Monday, July 23, 2007

Predictable vs. Unpredictable Decks

Can't sleep tonight, and I definately don't have the patience for finishing my big theoretical thrust. But I did want to jot down some thoughts about decks of cards.

When you want to simulate a variety of effects, its tempting just to assign each to a card and throw them into a deck. Want to make a game where players can attack eachother with fire spells and lightning bolts and mind control? Make a deck with one card for each of those with the details, and let players hold a hand of them!

My trouble is with unpredictable decks. In particular, I have a problem because I'm lately rather taken with the mechanic where the success of a given strategy relies on your opponent not having a given card or type of card. Lost cities is an example, where your willingness to discard a given card or start on a given color depends on what your opponent has. Gin Rummy has a similar dynamic. I like decisions that are nearly-calculable. That is, those decisions where you can derive some heuristic of the expected overall value of a given move, but can't truly know much anything. Your opponent "probably" doesn't have that card, but you likely can't math out the exact odds, much less use them to determine your "best" move.
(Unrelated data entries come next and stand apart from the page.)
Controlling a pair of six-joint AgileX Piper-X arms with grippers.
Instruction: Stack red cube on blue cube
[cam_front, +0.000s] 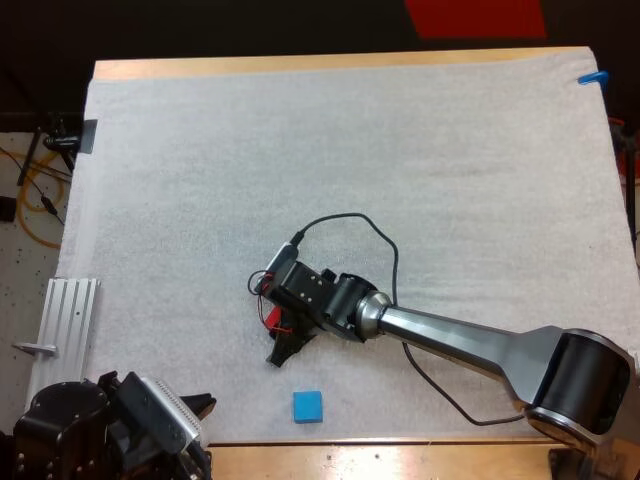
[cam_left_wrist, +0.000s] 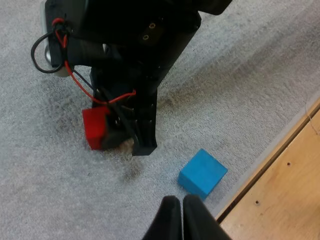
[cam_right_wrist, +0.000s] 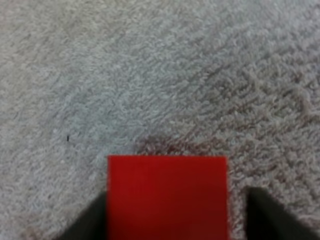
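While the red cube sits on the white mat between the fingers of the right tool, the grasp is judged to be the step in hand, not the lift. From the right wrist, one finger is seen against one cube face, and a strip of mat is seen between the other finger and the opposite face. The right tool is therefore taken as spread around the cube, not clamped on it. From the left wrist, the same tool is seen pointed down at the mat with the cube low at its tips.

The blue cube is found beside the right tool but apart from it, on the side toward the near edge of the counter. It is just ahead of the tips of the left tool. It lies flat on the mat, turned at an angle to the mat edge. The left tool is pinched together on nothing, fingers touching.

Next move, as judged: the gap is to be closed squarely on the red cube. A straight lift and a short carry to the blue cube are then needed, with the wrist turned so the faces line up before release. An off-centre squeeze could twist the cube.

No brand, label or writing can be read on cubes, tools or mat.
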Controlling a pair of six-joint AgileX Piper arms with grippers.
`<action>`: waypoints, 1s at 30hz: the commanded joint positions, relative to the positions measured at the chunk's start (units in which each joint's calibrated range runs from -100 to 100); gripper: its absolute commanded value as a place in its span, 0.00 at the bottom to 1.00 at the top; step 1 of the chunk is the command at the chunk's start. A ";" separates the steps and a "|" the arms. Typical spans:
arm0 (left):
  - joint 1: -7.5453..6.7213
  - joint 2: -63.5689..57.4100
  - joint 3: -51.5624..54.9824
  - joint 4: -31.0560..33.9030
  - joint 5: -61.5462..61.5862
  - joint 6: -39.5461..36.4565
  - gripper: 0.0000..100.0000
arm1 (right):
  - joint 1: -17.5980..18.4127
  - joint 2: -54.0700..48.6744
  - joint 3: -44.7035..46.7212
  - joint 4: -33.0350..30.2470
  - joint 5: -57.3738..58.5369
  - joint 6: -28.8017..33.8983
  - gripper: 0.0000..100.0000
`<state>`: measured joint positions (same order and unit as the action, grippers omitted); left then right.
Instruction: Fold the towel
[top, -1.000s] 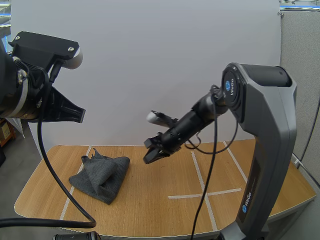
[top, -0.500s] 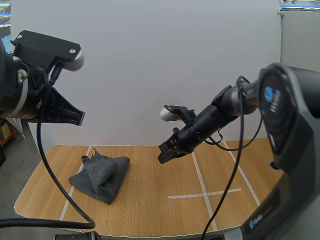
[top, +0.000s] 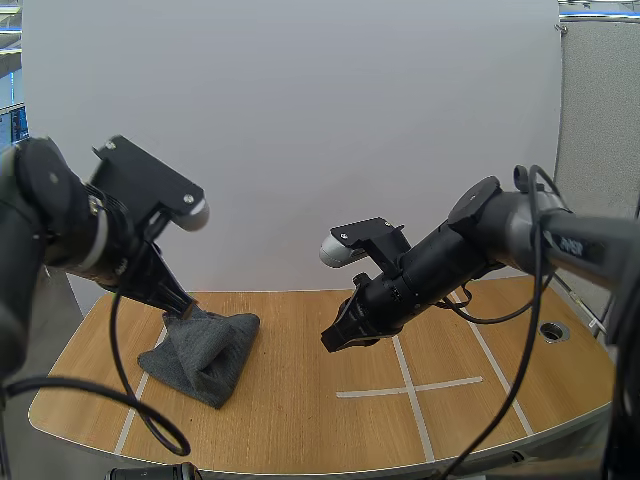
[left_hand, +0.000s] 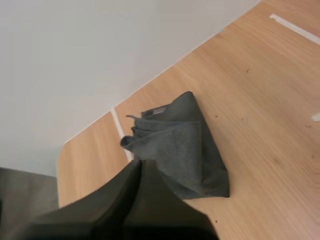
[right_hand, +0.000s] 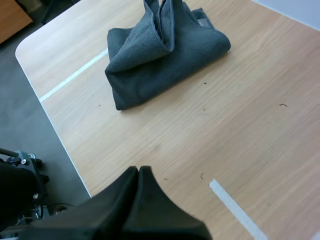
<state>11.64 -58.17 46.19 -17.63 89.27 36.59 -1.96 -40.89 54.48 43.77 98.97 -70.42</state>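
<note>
Left pincer (top: 186, 309) closed by towel (top: 205, 350); right pincer (top: 330, 343) closed.

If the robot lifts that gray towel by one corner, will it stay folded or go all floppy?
Probably floppy: the towel lies in soft, rumpled folds, so it would likely droop and unfold. It looks like thin cloth, so probably light.

The left arm (top: 40, 215) is rounded black with a silver band and a screwed plate. The right arm (top: 455, 250) is black, its grey link lettered white
</note>
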 joint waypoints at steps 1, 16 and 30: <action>0.07 6.93 1.06 -8.32 -2.21 6.50 0.00 | -0.20 -3.55 0.27 -1.47 1.03 2.15 0.00; -0.56 42.54 0.94 -22.82 -5.90 28.45 0.00 | -0.20 -10.47 0.27 -2.87 1.03 7.21 0.00; -7.35 54.31 -3.86 -22.71 -14.45 26.35 0.00 | -0.20 -12.22 0.27 -2.97 1.03 8.84 0.00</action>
<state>4.73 -4.78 42.85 -39.55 76.80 63.93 -1.96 -52.43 54.48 40.93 99.47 -62.00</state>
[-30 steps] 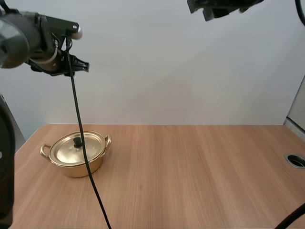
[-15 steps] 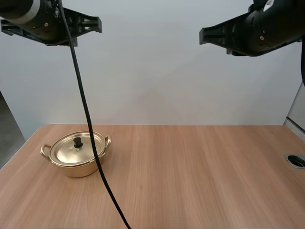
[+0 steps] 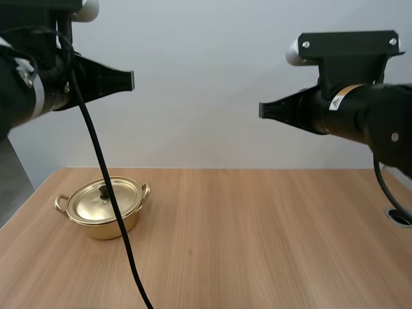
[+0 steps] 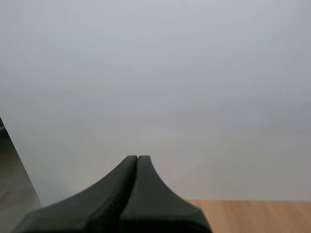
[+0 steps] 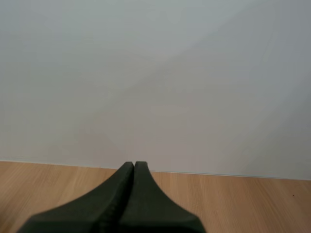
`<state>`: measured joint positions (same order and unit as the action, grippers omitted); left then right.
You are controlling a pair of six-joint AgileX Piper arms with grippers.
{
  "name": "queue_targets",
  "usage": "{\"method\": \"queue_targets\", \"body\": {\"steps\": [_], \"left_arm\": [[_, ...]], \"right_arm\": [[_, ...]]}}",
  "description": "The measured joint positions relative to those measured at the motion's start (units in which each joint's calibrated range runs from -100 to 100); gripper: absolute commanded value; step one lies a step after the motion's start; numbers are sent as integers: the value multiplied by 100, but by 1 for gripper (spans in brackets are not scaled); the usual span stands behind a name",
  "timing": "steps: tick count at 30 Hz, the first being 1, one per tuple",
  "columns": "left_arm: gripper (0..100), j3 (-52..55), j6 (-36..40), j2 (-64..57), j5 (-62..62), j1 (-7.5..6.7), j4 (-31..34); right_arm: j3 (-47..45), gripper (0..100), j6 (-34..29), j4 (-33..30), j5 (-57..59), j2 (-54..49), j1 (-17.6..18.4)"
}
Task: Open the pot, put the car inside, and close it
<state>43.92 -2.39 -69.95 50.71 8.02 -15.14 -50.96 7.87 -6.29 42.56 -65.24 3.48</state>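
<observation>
High view: shiny round golden pot (image 3: 103,209); left end effector (image 4: 137,157), right end effector (image 5: 134,163) wedged closed.

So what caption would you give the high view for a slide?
Both shut, the left gripper and right gripper hang above a wooden table; a gold pot, lid on, stands at its left.

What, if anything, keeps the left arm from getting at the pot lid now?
Likely nothing, so yes. The left pincer, shut, hangs high up on the same side as the pot; its lid sits exposed, with bare table around it.
</observation>
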Motion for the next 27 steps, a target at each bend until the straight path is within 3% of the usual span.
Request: {"method": "queue_targets", "body": {"steps": [6, 13, 17, 22, 27], "left_arm": [[0, 1178, 154, -1159, -1610, -15, -505], [0, 2606, -49, -2496, -3085, -184, -650], [0, 3406, -69, -2982, -3064, -333, -473], [0, 4418, -69, -2996, -2348, -536, -211], [0, 5341, -7, -3005, -2541, -611, -5]], "right_arm": [[-1221, 0, -11, 83, -1146, 0, 0], [-2650, 0, 4, -103, -2152, 0, 0], [-3445, 0, 4, -93, -2769, 0, 0], [-4066, 0, 4, -93, -2596, 0, 0], [-4283, 0, 4, -146, -2608, 0, 0]]}}
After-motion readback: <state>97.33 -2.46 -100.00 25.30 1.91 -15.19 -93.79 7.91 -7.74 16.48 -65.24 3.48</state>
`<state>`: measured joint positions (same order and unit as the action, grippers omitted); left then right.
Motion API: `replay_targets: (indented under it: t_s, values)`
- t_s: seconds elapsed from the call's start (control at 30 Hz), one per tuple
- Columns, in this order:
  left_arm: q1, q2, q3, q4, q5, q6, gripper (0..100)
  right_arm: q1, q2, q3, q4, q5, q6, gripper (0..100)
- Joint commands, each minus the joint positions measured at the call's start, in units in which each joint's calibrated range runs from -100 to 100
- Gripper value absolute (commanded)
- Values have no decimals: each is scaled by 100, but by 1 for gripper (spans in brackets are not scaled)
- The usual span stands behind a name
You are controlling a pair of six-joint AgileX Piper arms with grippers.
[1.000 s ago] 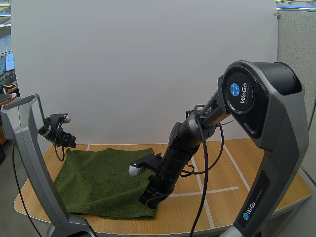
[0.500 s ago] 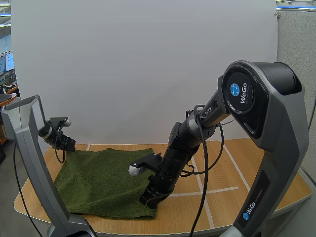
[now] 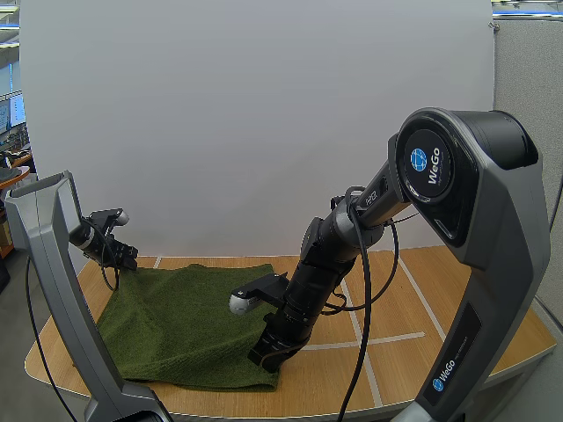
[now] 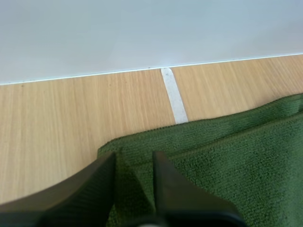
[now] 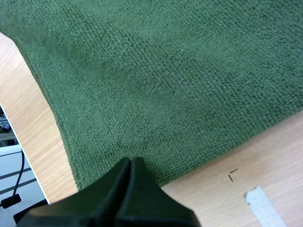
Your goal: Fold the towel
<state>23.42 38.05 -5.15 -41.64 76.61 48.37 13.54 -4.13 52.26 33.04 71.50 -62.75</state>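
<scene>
A dark green towel (image 3: pixel 185 321) lies spread flat on the wooden table (image 3: pixel 413 299). My left gripper (image 3: pixel 123 258) is low at the towel's far left corner. In the left wrist view its fingers (image 4: pixel 102 177) stand apart, open, straddling that corner of the towel (image 4: pixel 227 156), and a small ridge of cloth rises between them. My right gripper (image 3: pixel 264 352) is down at the towel's near right corner. In the right wrist view my right gripper (image 5: pixel 130 161) has its tips pressed together into one dark wedge on the towel (image 5: pixel 165 80), just inside its edge.
White tape lines (image 3: pixel 396 338) cross the tabletop to the right of the towel, and one tape line (image 4: pixel 173 101) runs from the back wall to the towel's far corner. Bare wood (image 5: pixel 222 198) lies beside the towel's near edge.
My left gripper has come down and slightly right onto the towel's far left corner. The right arm and the towel have stayed put.
</scene>
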Motion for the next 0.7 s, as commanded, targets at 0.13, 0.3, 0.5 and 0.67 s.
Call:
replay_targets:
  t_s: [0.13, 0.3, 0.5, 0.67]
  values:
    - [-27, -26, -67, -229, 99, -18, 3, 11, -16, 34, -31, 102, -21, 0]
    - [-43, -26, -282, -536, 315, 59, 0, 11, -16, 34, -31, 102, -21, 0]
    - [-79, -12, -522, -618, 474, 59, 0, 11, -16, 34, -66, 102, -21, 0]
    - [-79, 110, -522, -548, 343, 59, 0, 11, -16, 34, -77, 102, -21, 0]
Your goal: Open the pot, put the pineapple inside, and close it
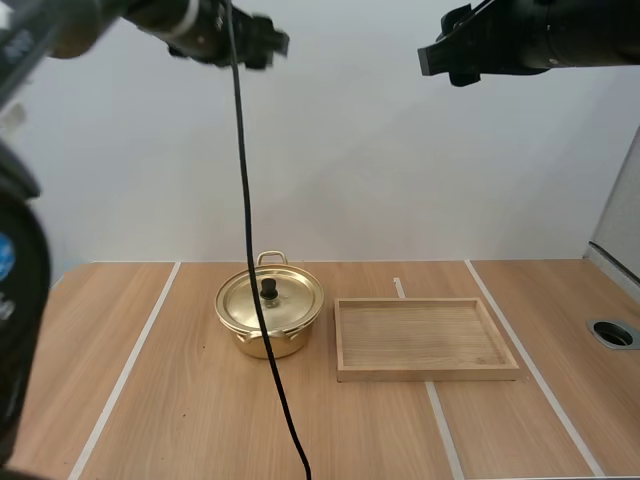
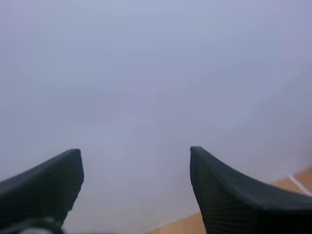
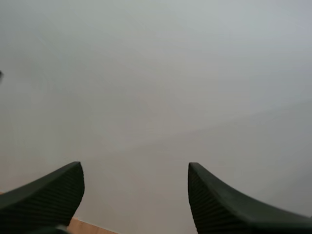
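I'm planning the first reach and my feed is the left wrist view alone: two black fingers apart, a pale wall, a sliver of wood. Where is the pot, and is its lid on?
Observer: The round golden metal pot stands on the wooden table between the two arms, with its lid on and black knob up.
Operator: Anything beside it?
Observer: A shallow rectangular wooden tray lies flat to the pot's right, close to it but not touching.
Operator: And the other arm?
Observer: The right gripper is open and holds nothing, raised high above the table.
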Controlling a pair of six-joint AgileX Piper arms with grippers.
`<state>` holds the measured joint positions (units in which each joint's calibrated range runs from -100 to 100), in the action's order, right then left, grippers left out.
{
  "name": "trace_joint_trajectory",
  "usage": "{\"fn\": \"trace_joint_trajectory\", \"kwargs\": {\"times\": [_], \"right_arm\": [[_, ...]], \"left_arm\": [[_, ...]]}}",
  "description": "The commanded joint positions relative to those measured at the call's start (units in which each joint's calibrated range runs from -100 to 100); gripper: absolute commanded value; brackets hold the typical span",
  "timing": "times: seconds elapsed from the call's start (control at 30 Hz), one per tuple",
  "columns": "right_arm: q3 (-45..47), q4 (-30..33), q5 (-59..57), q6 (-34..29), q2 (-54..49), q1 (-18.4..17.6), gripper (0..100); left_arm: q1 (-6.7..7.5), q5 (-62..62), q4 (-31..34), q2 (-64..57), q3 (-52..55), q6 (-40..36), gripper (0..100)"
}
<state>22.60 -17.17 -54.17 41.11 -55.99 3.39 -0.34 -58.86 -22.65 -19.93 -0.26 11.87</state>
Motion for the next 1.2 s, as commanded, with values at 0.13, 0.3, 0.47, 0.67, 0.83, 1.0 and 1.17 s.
{"fn": "trace_joint_trajectory", "kwargs": {"times": [0.13,0.3,0.47,0.67,0.83,1.0,1.17], "right_arm": [[9.40,-5.50,3.85,-1.00,-0.42,0.22,100],[11.26,-6.80,4.20,-0.87,-0.42,0.22,100],[11.26,-12.38,8.47,-0.87,-0.56,0.22,100],[11.26,-12.67,18.17,-0.87,-0.56,0.22,100],[14.83,-12.52,28.36,-0.87,-4.14,0.22,100],[26.86,-10.66,48.53,-0.87,-12.17,0.22,100],[39.68,-9.91,54.17,-0.56,-17.74,0.61,100]], "left_arm": [[-6.06,20.19,-1.05,-21.69,10.16,-9.16,100],[-7.45,19.52,-0.29,-31.25,18.37,-8.65,100],[-7.45,24.34,-2.11,-40.19,26.38,-8.35,100],[-7.45,27.83,-2.75,-50.77,38.16,-5.82,100],[-7.45,28.38,-4.59,-59.17,48.52,-5.82,100],[-4.64,32.10,-4.50,-60.92,56.43,-5.82,100],[0.71,41.43,2.36,-62.50,60.31,-5.92,100]]}}
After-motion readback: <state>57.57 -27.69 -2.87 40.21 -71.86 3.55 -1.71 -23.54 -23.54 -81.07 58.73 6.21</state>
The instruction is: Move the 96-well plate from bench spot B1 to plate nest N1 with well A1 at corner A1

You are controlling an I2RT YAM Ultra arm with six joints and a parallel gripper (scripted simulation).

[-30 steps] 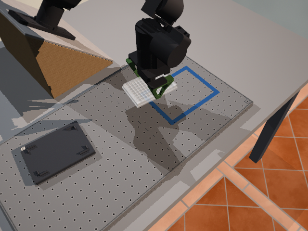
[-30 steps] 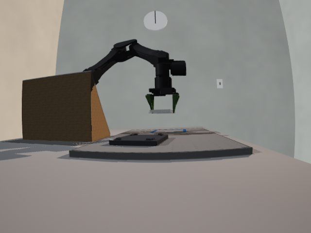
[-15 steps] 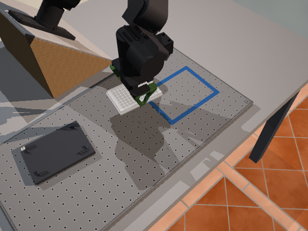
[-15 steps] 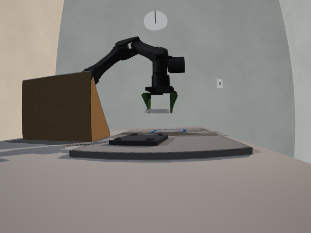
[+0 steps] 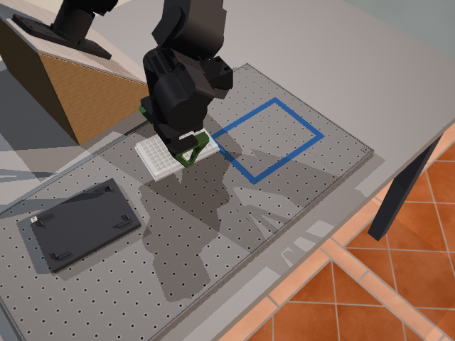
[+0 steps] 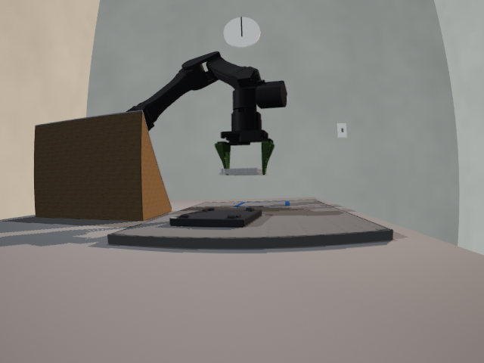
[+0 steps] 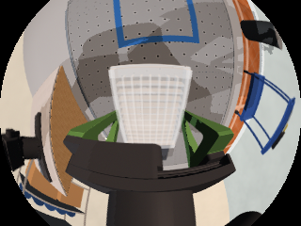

And what has your opponent told you by the way they've played thuse far? Are they playing like they have that card? Are they cagey enough to be actively deceiving you on this matter?

I think its a rich class of effects, and it fits nicely with my own sensibilities as a player, in terms of what kind of games I can play without overanalysing them.

But these rely on some easily considered concept of the deck's makeup, usually summarized in terms of a number range and suit range. As soon as you have a deck of random effects without overriding rules governing them, it gets a little more complicated. The guesses so thoroughly defy calculation as to step outside the realm of reasonable guesses. And furthermore, and perhaps most damningly, your ability to make any kind of guess depends on knowing the deck. Someone can't just tell you what the spread of values are, you have to know the fireball, the mind control, the lightning bolt and the summon: troll. Its difficult to reason with, and the experienced player holds a huge advantage, if this "what's he got" comes into play strongly with decks like this.

(More broadly, this is another of my themes, immediate accessibility of strategy)

I guess my point is, the custom deck, with an effect-per-idea is an easy out, but there's something to be said about a deck with easy description, and easy understanding. Suit-value decks are the obvious answer, but 7-Nimmt and No Thanks! have just-number decks that work. An even better example is Heave Ho! There's a learning curve there, but mostly you just need to know the basic spread, that there's a dragon, and a kill-you-if-you-got-the-dragon card. Knowing about the switch sides card helps to. But my point is, there's a deck that is heterogeneous, but that has a readily describable distribution, and that lends itself to the immediate engagement in the sort of has-he-got-it strategizing that I'm seeking.

Definately a tradeoff, and I think the virtues of a predictable deck are often underappreciated.